Finding good quality rice can be a doozy. It all looks white and grainy and how the heck do you know the difference? There are so many producers and varieties out there. Some brands and types are pretty actually pretty bad and best be avoided. Your supermarket shelving boys will, in all likelihood, just stare blankly if you ask them what rice is the best, so you be better off going straight to people actually who deal in it - ethnic grocery shopkeepers. I did my rice research in Brixton and I am very happy with the results. I advise that you do the same.
Once you have found the right kind, it is time to get down to cooking. This is how you do it:
- Normally, about 160 ml dry rice (a small cup) is enough for one good helping for one person. Multiply that by the number of expected diners.
- Rinse the rice 7 times in running cold water until it runs clear. This is to remove the starch and ensure that cooked grains do not stick together. There are also other opinions about why we need to do that.
- Cover there ice with cold water. The old-fashioned Korean way is to stick your finger upright in the rice and fill as much water as there is rice using your finger at the yardstick.
- If you use a rice-cooker, use the measure cup and follow the notches on the inside the cooking bowl. You will need to make adjustments though depending on the altitude and humidity. For example, in the humid maritime climate of Amsterdam my house sits 3 metres below sea level, therefore I fill the rice-cooker with water a couple of millimetres below the designated notch.
- If you use short-grained Japonica, let the rice soak for half an hour. If you use long-grained Indica, proceed to cooking.
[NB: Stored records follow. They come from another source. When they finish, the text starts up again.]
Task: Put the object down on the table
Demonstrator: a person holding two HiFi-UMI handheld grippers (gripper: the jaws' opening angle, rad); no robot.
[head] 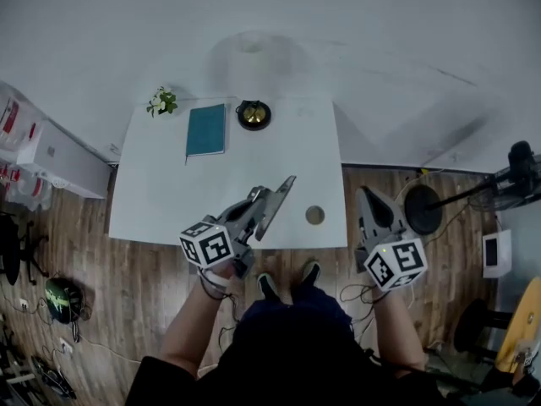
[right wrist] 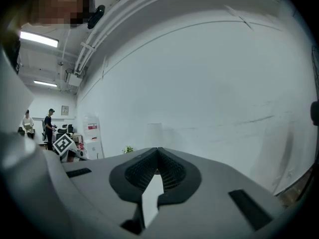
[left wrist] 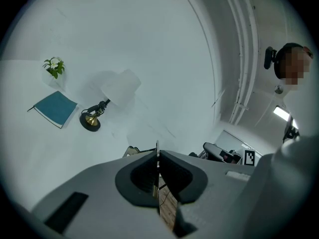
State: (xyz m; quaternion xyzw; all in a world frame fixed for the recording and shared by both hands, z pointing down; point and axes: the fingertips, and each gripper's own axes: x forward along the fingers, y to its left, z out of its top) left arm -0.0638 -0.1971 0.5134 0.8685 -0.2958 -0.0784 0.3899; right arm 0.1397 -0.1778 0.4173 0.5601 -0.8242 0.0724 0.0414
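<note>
Above the near edge of the table (head: 161, 201), the left gripper (head: 266, 210) pinches a thin sheet (head: 285, 189) pointing toward its far side, while the right gripper (head: 366, 197), pressed together on nothing, hangs off its right edge.

— Desk: What's the tally?
— Operator: On my feed, one white table (head: 169, 201) with one teal notebook (head: 206, 129), one lamp (head: 253, 114), one potted plant (head: 162, 101) and one round disc (head: 314, 215). Two grippers, left gripper (head: 264, 205) and right gripper (head: 366, 194), plus one thin sheet (head: 287, 186).
</note>
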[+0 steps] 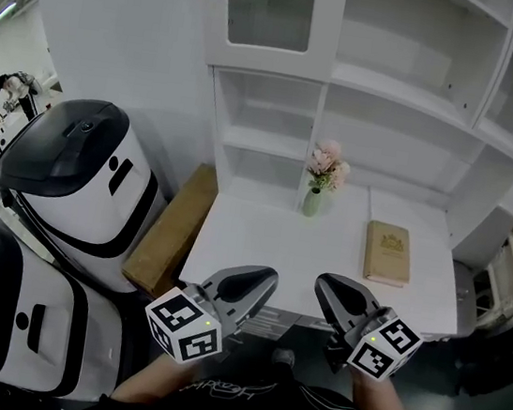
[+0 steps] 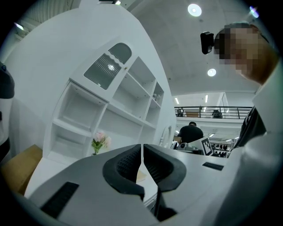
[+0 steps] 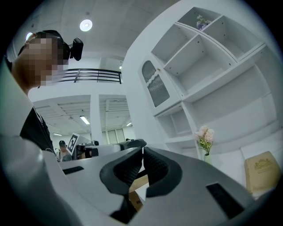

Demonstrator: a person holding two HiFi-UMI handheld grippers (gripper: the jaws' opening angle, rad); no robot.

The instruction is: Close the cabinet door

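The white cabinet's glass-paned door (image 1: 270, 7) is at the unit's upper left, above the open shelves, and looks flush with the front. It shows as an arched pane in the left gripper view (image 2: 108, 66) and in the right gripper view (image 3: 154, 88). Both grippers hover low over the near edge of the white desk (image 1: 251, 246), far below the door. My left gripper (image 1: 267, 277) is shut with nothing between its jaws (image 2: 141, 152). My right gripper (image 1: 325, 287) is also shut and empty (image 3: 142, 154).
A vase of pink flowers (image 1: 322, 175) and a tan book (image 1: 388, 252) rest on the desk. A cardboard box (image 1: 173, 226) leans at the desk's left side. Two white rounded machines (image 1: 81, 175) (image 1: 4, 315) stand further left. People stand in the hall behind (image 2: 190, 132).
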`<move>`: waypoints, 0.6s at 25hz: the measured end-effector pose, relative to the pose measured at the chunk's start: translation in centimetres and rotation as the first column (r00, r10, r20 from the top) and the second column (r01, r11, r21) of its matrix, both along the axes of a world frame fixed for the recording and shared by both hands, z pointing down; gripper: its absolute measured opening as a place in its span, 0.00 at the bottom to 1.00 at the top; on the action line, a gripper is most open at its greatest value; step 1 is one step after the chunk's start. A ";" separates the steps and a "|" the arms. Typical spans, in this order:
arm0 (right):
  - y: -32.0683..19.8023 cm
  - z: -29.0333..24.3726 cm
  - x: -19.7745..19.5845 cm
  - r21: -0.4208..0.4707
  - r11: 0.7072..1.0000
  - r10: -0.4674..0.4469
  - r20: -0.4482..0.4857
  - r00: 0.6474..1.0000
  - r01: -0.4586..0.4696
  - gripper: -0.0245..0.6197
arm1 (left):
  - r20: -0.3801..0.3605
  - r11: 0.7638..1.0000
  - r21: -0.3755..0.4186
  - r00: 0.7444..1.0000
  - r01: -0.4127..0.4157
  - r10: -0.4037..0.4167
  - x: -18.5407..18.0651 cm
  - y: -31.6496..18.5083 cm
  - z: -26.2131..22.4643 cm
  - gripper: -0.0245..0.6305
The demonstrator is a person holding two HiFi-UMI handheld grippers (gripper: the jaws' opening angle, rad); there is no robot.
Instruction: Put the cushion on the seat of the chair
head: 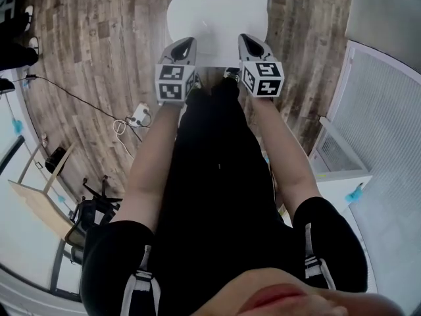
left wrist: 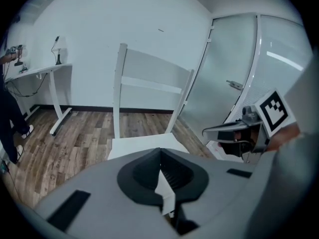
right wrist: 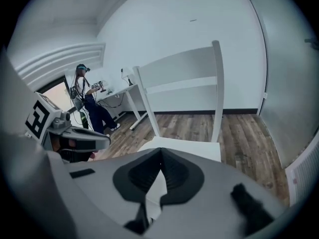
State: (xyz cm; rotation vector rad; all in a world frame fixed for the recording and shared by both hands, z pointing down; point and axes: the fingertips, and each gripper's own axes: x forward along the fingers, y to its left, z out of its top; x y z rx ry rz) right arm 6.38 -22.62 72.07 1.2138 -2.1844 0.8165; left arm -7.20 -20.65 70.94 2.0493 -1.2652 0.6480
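A white chair stands on the wood floor, its slatted back (left wrist: 149,78) (right wrist: 182,71) toward the wall. Its seat (head: 217,18) looks white and flat, with rounded corners. I cannot tell a white cushion from the seat itself. In the head view, my left gripper (head: 186,43) and right gripper (head: 250,40) hover side by side over the seat's near edge, pointing at it. In each gripper view the dark pads meet along a line, the left gripper (left wrist: 160,153) and the right gripper (right wrist: 161,153) both shut with nothing between them. The seat (left wrist: 144,146) (right wrist: 184,146) shows just beyond the tips.
A power strip with its cable (head: 139,115) lies on the floor to the left. A white desk (left wrist: 45,71) stands at the wall, and a person (right wrist: 92,106) is beside it. A frosted glass door (left wrist: 239,73) and a low white unit (head: 335,153) are to the right.
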 end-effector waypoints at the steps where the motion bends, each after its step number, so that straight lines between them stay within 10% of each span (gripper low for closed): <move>1: 0.4 -1.4 -0.3 0.005 1.000 -0.007 0.008 1.000 0.007 0.06 | -0.004 1.000 0.008 1.000 -0.006 0.006 0.0 0.1 -1.2 0.06; 15: 3.1 -24.1 -2.4 0.190 0.972 -0.156 0.077 0.985 0.139 0.06 | -0.077 0.983 0.160 0.991 -0.095 0.109 1.4 2.2 -21.8 0.05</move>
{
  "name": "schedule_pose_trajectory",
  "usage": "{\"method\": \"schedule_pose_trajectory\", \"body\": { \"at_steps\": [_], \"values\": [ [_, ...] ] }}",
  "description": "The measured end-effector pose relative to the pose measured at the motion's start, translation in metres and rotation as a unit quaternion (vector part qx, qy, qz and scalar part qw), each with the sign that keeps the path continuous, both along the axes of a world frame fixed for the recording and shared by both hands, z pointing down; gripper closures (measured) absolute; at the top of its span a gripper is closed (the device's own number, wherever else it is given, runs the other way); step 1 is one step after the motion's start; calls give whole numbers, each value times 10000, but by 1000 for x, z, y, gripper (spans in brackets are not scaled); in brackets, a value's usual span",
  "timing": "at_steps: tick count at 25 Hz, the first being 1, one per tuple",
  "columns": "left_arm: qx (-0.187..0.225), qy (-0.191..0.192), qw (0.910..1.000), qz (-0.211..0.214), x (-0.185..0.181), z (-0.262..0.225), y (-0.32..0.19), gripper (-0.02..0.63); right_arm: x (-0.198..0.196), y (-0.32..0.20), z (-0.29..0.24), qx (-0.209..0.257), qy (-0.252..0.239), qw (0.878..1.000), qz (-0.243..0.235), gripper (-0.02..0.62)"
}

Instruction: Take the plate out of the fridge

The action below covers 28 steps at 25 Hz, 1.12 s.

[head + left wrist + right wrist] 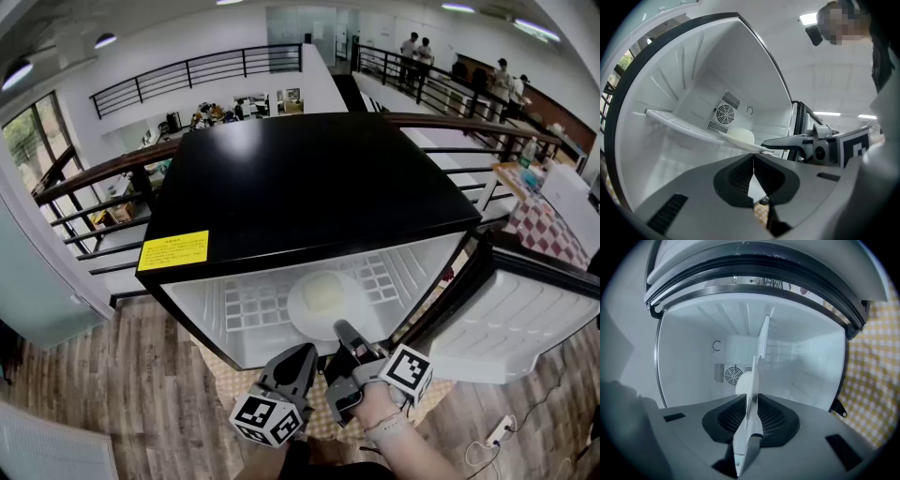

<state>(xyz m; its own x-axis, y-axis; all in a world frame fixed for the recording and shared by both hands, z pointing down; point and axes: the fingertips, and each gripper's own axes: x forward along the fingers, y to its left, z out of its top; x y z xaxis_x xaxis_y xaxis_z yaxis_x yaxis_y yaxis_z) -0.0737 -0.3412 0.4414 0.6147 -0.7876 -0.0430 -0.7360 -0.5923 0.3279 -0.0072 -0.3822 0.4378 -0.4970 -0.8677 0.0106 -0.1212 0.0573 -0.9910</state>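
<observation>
The plate lies on the white shelf inside the open fridge, a little below the middle of the head view, and it carries a pale round piece of food. It looks like a stiff, smooth plate, probably ceramic, so I judge it rather slippery and breakable, and not very light with the food on top. The near rim is the only good place to take it, and it must be kept level, otherwise the food may slide off.

The right gripper reaches up from the lower middle of the head view to this near rim. In the right gripper view its jaws are closed on the rim, and the plate stands edge-on between them, running up the middle of the frame. So this gripper is turned on its side, one jaw above the plate and one below. The hand behind it is near the bottom edge.

The left gripper is just beside it, lower and to the left, outside the fridge. Its jaws are pressed together with nothing between them, and it points toward the shelf from below.
</observation>
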Motion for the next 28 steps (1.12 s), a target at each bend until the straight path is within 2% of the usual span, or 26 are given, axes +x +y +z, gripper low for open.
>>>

- If you use a rice-cooker, just choose the desired cooking mode. Sit back and watch some crap on TV, your job is done. Otherwise proceed to Step 7.
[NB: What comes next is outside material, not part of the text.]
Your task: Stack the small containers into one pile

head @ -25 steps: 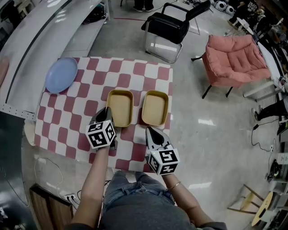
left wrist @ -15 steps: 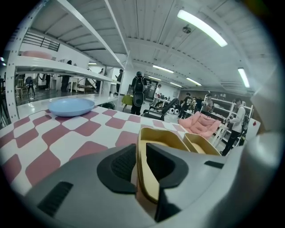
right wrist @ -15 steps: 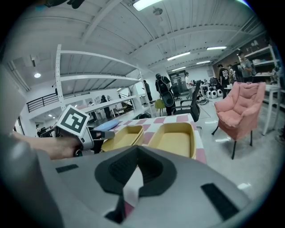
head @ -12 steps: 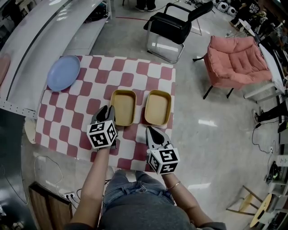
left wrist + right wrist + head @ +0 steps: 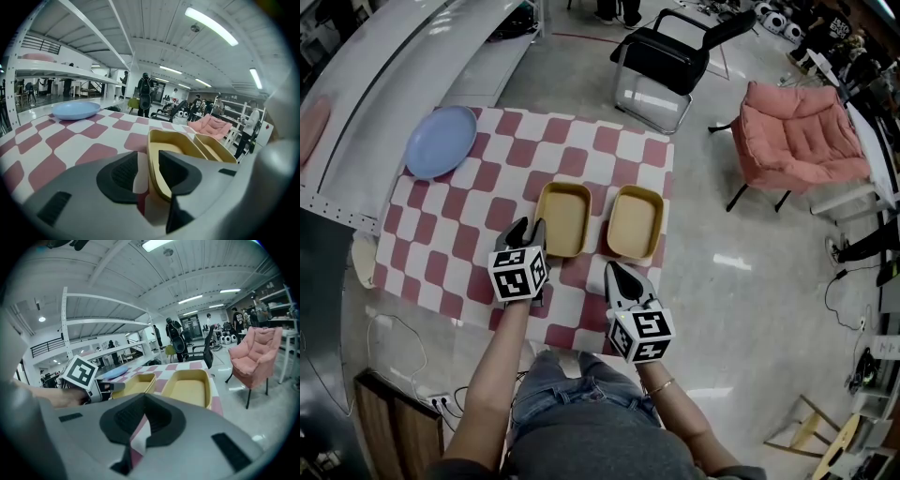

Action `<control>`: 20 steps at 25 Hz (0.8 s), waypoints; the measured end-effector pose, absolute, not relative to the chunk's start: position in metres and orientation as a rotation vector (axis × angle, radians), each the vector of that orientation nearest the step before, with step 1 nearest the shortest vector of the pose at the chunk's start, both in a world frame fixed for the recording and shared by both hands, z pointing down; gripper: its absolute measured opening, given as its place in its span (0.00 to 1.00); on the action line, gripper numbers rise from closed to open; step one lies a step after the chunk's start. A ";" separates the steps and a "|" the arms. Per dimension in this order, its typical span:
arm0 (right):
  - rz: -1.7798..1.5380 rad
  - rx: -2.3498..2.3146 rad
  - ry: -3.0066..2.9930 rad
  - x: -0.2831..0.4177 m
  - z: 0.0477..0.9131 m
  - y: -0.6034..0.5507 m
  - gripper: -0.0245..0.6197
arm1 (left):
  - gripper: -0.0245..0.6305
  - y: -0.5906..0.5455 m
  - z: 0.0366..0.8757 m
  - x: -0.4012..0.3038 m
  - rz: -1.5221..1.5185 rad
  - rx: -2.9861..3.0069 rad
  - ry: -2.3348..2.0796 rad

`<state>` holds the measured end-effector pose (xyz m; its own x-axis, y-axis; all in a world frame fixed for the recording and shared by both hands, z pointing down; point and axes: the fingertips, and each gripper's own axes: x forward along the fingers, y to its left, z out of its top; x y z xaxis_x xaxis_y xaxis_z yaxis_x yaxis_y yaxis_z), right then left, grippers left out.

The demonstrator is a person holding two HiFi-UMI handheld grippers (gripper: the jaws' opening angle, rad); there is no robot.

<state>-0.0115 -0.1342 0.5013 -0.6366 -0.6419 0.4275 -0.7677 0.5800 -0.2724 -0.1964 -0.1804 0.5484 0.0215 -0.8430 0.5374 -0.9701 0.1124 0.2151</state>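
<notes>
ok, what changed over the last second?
The left gripper has just been opening its fingers. The near rim of the left container now stands between them, not gripped. The right gripper, shut, the right container and the blue plate stayed put.

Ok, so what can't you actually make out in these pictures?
- Head view: the left gripper covers the near end of the left container. Its jaws have just been opening, with that container's rim between them.
- Left gripper view: the right container is mostly hidden behind the left container and the gripper's body.
- Right gripper view: the blue plate is partly behind the left gripper.
- Gripper views: the distant people are too small to make out.
</notes>
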 end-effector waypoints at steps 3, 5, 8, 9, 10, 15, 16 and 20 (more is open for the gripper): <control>0.647 1.158 -2.522 -0.013 0.506 -0.133 0.05 | 0.25 -0.183 0.554 -0.196 0.323 1.769 -1.839; 0.656 1.157 -2.516 -0.013 0.510 -0.134 0.05 | 0.25 -0.185 0.557 -0.196 0.342 1.778 -1.831; 0.671 1.156 -2.506 -0.014 0.514 -0.135 0.05 | 0.25 -0.189 0.561 -0.193 0.370 1.796 -1.814; 0.675 1.155 -2.503 -0.014 0.515 -0.135 0.05 | 0.25 -0.191 0.561 -0.193 0.377 1.804 -1.808; 0.678 1.153 -2.501 -0.015 0.516 -0.136 0.05 | 0.25 -0.192 0.562 -0.192 0.383 1.811 -1.802; 0.684 1.146 -2.491 -0.016 0.519 -0.139 0.05 | 0.25 -0.200 0.566 -0.191 0.421 1.820 -1.782; 0.686 1.148 -2.489 -0.016 0.520 -0.140 0.05 | 0.24 -0.201 0.566 -0.191 0.431 1.819 -1.780; 0.690 1.150 -2.482 -0.016 0.522 -0.141 0.05 | 0.21 -0.203 0.571 -0.191 0.466 1.810 -1.775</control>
<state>-0.0165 -0.1410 0.5217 -0.6254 -0.6219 0.4713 -0.7759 0.5598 -0.2910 -0.1911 -0.2030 0.5711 0.0646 -0.7956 0.6023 -0.9888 0.0302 0.1459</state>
- Put the pot with rice and water on high fire and bring to boil. Turn the heat to low. If you use an electric stove, turn the heat to low BEFORE it starts boiling.
- Let the rice to gently simmer and steam away. Now it is your chance to learn to bridle your curiosity as, under no circumstances, you are to open the lid and see what is going on. The rice is steaming now and letting the steam out will interfere with the process.
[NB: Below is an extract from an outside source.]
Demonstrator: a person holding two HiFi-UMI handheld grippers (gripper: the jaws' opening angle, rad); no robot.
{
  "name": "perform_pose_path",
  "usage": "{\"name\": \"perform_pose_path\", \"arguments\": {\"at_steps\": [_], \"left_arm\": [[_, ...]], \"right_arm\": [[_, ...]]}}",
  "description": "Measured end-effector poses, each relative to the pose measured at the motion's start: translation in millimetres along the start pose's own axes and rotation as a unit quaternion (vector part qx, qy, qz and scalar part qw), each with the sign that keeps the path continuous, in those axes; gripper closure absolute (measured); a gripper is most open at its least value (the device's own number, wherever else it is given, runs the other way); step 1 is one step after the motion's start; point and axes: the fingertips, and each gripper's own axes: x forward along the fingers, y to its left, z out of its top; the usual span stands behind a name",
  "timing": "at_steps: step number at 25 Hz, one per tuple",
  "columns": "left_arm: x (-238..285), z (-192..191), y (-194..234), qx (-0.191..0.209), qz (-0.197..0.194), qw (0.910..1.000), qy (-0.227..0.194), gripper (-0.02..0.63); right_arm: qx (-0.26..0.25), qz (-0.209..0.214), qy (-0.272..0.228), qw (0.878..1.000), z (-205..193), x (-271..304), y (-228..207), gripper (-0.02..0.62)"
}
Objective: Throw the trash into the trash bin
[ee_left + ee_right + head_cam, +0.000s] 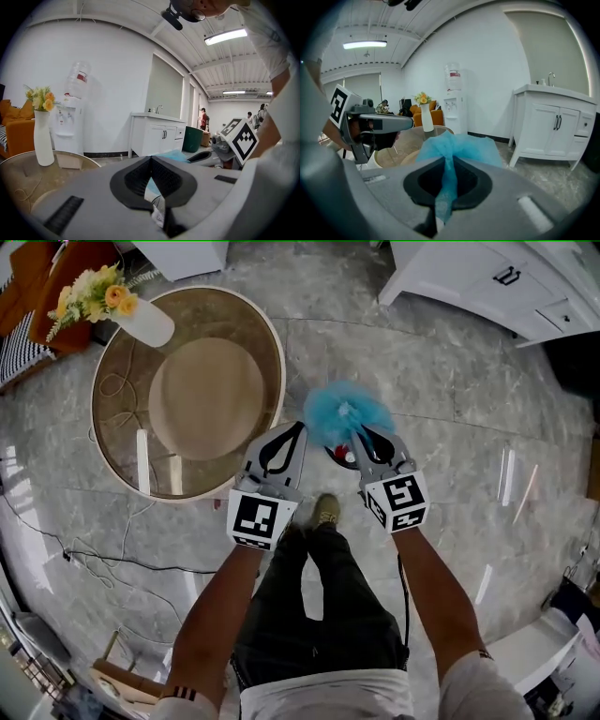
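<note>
Beside round glass table (280, 381), grey marble floor (441, 427)

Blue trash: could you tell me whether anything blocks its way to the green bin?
Nothing visible does: bare floor lies ahead of the blue trash, and the green bin stands past the white cabinet.

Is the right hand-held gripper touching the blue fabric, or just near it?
Touching. The right gripper view shows the right hand-held gripper with its jaws closed on a pinched strand of the blue fabric, which fans out beyond the tips.
</note>
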Motion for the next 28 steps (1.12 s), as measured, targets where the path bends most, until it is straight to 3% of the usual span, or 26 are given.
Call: {"name": "perform_pose_path", "arguments": {"at_steps": [8,21,28], "left_arm": [[27.9,-3.9,-43.2,0.004,-0.027,0.9995,0.013,0.606],[59.8,-51.7,-55.1,0.002,-0.051,0.9976,0.047,0.606],[79.1,-57.9,-53.3,0.009,-0.060,0.9967,0.054,0.606]], "right_arm": [[0.022,-0.017,0.063,0.998,-61.0,-22.6,-43.0,0.580],[0.040,-0.021,0.154,0.987,-149.8,5.5,-78.1,0.571],[0.035,-0.023,0.187,0.982,-175.1,16.3,-87.7,0.511]]}}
- Depending on the amount of rice, humidity, altitude and such, it takes about 15-20 minutes for the rice to get steamed. The rice-cooker will switch off automatically but if you cook rice in a pot you will know it is ready by the dryish, nutty smell of rice starting to get seared where it touches the pot. The trick is to stop the cooking process right there before it get actually burned. If you use an electric stove you will need to turn the heat off a few minutes earlier or completely remove the pot from the stove.
- After you've turned the heat off, let the rice to sit about 10 more minutes. This is yet another opportunity to learn how to keep your curiosity in check.
- When you open the lid you will see what the Japanese call the kani no ana, crab holes, in the rice, because the look exactly like the holes that sea crabs makes in the beach sand. It's the first sign of a correctly cooked rice. It means that you did not put too much water and turned it into mashy gruel.
- Now, gently fluff the rice with a wooden spatula. The rice grains will not be sticking (too much) to each other.
- If at the bottom of the pot you find an aromatic brownish rice crust, feel free to come and collect your prize at the Ricecookers Hall of Fame! This crust, called koge in Japanese and tahdeeg in Farsi, is a sought-after delicacy in a number of cultures. Iranians are even known to serve it separately as a dish in its own right.